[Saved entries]
= = =
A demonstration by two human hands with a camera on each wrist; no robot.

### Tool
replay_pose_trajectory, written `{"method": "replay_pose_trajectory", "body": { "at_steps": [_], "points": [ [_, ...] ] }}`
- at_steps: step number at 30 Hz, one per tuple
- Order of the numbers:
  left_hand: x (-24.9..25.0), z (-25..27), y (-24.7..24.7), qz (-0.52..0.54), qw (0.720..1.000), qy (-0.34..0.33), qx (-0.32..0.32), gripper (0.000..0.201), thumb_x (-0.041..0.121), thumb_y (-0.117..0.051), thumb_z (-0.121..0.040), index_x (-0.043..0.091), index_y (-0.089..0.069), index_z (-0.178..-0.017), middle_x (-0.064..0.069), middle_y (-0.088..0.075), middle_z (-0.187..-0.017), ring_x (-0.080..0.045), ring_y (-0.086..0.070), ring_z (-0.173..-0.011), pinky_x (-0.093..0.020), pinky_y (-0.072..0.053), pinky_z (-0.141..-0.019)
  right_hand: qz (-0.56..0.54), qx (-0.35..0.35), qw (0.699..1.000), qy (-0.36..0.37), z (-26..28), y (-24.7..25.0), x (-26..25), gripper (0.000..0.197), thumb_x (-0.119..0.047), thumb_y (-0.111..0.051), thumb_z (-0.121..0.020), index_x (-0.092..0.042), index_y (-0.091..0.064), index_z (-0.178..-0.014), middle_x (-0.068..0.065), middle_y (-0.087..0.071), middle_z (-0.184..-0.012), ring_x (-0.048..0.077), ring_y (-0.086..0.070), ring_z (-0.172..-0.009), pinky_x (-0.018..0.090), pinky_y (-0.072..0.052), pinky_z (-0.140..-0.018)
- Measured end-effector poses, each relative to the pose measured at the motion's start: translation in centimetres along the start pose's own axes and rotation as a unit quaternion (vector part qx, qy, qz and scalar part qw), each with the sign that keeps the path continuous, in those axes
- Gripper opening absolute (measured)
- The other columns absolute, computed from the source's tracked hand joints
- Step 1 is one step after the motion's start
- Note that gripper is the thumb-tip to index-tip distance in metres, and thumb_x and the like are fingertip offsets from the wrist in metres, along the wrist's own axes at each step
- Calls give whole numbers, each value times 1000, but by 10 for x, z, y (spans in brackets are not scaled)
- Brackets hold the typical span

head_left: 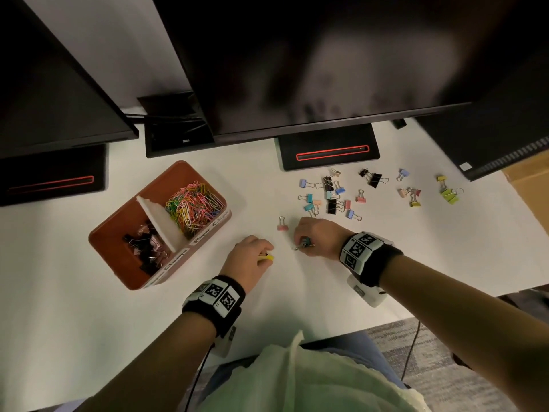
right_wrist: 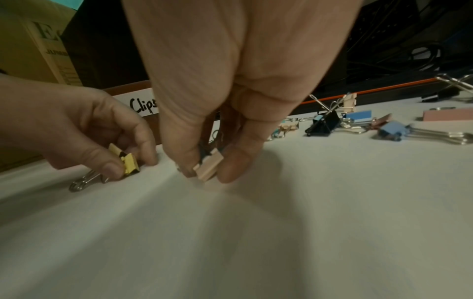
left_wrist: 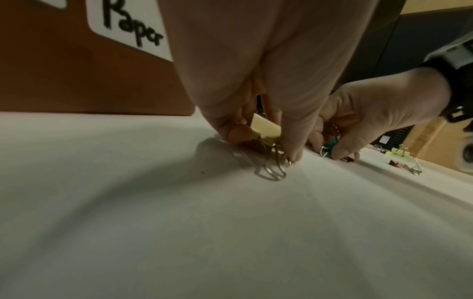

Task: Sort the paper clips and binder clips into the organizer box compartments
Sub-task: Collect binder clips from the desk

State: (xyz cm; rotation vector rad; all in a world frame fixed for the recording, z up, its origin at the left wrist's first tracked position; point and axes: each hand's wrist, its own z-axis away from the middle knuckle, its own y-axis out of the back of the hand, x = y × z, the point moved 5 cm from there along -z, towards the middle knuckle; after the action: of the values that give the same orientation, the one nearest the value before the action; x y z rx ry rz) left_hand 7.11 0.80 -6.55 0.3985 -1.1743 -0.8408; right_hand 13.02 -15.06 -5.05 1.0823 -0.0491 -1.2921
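Note:
My left hand [head_left: 264, 257] pinches a yellow binder clip [left_wrist: 265, 130] against the white desk, just right of the organizer box [head_left: 113, 242]. My right hand [right_wrist: 208, 171] is beside it, gripping a small bunch of binder clips, with a peach one [right_wrist: 208, 166] and a teal one [head_left: 306, 241] showing. The brown box has a white divider. Coloured paper clips [head_left: 193, 205] fill its far compartment, and black and pink binder clips [head_left: 147, 248] lie in the near one. A pink binder clip [head_left: 282, 224] lies loose just beyond my hands. Several more binder clips [head_left: 332, 194] are scattered behind it.
Black monitors overhang the back of the desk, their stands [head_left: 329, 150] set behind the clips. Yellow-green binder clips [head_left: 448, 191] lie at the far right, near a cardboard box [head_left: 528, 176]. The desk's front edge [head_left: 386, 322] runs close to my body.

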Motion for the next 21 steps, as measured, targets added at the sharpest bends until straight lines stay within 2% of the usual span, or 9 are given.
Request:
{"method": "replay_pose_trajectory", "body": {
  "at_steps": [4,7,8,10,13,15,18,19,21],
  "points": [
    [1,7,8,11,999,23,-39,9,14,-64,-81,15,-67,-89,0,-51,-93,-20,-57,-80,-30,-52,-76,8,10,1000,3,-2,0,-7,13,-10,-63,-80,-9,-68,-92,7,-58,-103,17,-53,-86,32,-49,-85],
    [8,20,25,45,998,12,-30,8,13,-66,-80,16,-68,-87,1,-52,-95,-17,-59,-87,-30,-51,-86,5,18,999,27,-5,2,-20,10,-10,-65,-79,-7,-70,-88,7,-58,-101,18,-58,-95,31,-49,-86],
    [12,26,35,69,998,3,-11,8,12,-67,-80,17,-68,-86,0,-54,-95,-16,-60,-88,-28,-51,-86,-1,28,999,43,-6,5,-28,9,-10,-65,-79,-8,-71,-87,4,-57,-97,16,-58,-94,29,-48,-84],
    [19,42,61,108,993,-12,49,8,12,-68,-79,17,-68,-86,2,-54,-95,-10,-60,-84,-16,-49,-80,-15,56,995,82,-9,13,-52,8,-13,-67,-79,-10,-71,-86,-4,-50,-91,12,-54,-78,23,-44,-74],
    [10,70,109,149,976,1,157,9,12,-71,-77,16,-68,-84,7,-53,-96,-3,-59,-82,-6,-45,-74,-41,84,986,139,-20,26,-100,8,-16,-71,-78,-12,-71,-85,-3,-53,-92,7,-49,-70,11,-37,-68],
    [-11,87,139,172,956,31,235,12,11,-72,-76,19,-68,-84,7,-58,-97,-3,-60,-83,-13,-47,-77,-61,95,977,182,-33,31,-138,10,-17,-73,-77,-11,-71,-85,3,-58,-96,9,-50,-75,13,-39,-72],
    [-53,106,169,204,916,135,317,8,17,-68,-80,23,-66,-83,4,-67,-88,-14,-64,-83,-35,-53,-80,-67,105,968,216,-54,30,-197,13,-22,-72,-78,-13,-69,-88,6,-59,-98,15,-54,-86,26,-44,-80],
    [-63,110,174,233,902,164,324,2,21,-65,-83,21,-66,-85,2,-68,-86,-17,-65,-83,-39,-55,-80,-68,109,968,218,-62,27,-214,15,-23,-71,-79,-13,-68,-90,6,-58,-99,15,-53,-86,28,-44,-81],
    [-76,112,177,333,873,205,293,26,38,-53,-90,15,-65,-97,-4,-68,-93,-20,-65,-92,-40,-56,-80,-62,105,970,208,-76,20,-241,21,-27,-69,-81,-13,-65,-95,7,-58,-101,15,-51,-89,31,-43,-84]
  ]
}}
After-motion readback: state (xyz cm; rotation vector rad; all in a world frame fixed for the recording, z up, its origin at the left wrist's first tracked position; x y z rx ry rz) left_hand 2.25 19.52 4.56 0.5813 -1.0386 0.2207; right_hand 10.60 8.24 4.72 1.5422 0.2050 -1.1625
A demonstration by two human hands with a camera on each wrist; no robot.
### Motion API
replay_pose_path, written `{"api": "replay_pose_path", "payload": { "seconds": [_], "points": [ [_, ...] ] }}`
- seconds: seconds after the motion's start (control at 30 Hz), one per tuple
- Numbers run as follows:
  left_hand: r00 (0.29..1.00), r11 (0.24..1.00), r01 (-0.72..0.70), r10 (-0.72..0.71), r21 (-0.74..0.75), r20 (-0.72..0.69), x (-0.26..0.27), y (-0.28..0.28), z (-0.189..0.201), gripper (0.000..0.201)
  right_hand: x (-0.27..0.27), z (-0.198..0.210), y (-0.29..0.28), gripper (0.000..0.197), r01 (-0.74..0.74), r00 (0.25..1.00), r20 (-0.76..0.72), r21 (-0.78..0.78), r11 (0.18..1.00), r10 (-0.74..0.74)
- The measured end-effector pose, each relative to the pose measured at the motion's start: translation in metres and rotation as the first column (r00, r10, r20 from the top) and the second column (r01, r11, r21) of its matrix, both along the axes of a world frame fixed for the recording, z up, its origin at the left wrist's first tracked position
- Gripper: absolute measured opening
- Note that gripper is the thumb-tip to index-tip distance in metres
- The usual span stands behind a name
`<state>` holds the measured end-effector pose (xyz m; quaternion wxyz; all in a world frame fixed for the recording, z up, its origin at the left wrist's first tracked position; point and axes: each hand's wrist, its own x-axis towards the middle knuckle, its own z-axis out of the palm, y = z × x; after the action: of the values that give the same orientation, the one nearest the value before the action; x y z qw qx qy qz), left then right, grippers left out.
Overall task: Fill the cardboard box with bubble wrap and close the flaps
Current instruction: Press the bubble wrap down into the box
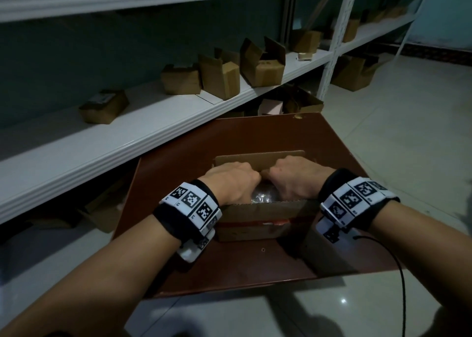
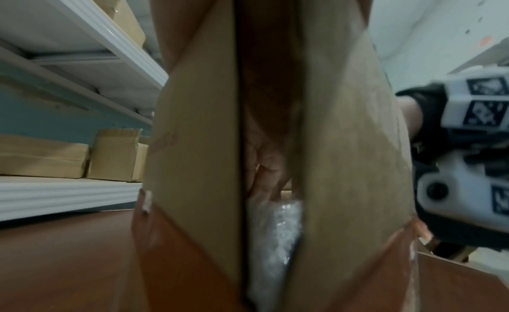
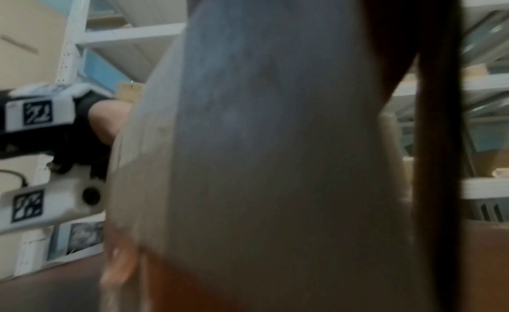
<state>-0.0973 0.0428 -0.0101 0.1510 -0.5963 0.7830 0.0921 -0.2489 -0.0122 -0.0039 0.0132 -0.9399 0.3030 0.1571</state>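
A brown cardboard box (image 1: 255, 222) stands on a dark red-brown table (image 1: 281, 132). Its far flap (image 1: 260, 159) is upright and its near flap leans toward me. Clear bubble wrap (image 1: 263, 196) shows inside, between my wrists. My left hand (image 1: 231, 181) and right hand (image 1: 293, 178) reach down into the box side by side, knuckles up. In the left wrist view, the left fingers (image 2: 265, 173) point fairly straight down onto the bubble wrap (image 2: 278, 229), seen through a gap between two cardboard flaps. Blurred cardboard (image 3: 275, 164) fills the right wrist view and hides the right fingers.
White shelving (image 1: 127, 137) runs along the left and back, close to the table, with several cardboard boxes (image 1: 219, 76) on it and more beneath. Pale tiled floor (image 1: 408, 132) lies to the right. A black cable (image 1: 401, 273) hangs from my right wristband.
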Motion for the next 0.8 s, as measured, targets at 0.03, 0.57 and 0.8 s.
{"api": "replay_pose_path", "payload": {
  "seconds": [0.03,0.57,0.8],
  "points": [
    [1.000,1.000,0.006,-0.006,-0.002,-0.001,0.000,0.000,-0.001,0.035,0.000,-0.002,0.000,0.033,-0.002,1.000,-0.002,-0.012,1.000,0.002],
    [0.996,0.997,-0.044,0.038,-0.069,-0.086,-0.010,-0.013,-0.002,0.026,-0.012,0.006,-0.011,0.049,0.086,0.996,0.017,0.230,0.969,-0.092],
    [0.991,0.994,-0.057,0.046,-0.089,-0.124,-0.007,-0.015,-0.006,0.033,-0.013,0.011,-0.018,0.037,0.165,0.973,0.084,0.392,0.905,-0.214]
  ]
}}
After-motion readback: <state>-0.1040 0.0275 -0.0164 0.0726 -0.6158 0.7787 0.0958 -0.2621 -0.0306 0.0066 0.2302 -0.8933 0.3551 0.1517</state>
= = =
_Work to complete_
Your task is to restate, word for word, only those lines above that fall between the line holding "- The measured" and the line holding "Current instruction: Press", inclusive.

_Output of the task_
- The measured end-effector pose, each relative to the pose measured at the motion's start: translation in metres and rotation as the first column (r00, r10, r20 from the top) and the second column (r01, r11, r21) of its matrix, both along the axes of a world frame fixed for the recording, z up, its origin at the left wrist's first tracked position
- Gripper: absolute measured opening
- Note that gripper is the thumb-tip to index-tip distance in metres
- The usual span stands behind a name
`<state>` holds the measured end-effector pose (xyz m; quaternion wxyz; all in a world frame fixed for the recording, z up, its origin at the left wrist's first tracked position; point and axes: each hand's wrist, its own x-axis towards the middle knuckle, its own z-axis out of the palm, y = z × x; after the action: of the values that give the same orientation, the one nearest the value before the action; x y z qw qx qy qz), left then right, grippers left out.
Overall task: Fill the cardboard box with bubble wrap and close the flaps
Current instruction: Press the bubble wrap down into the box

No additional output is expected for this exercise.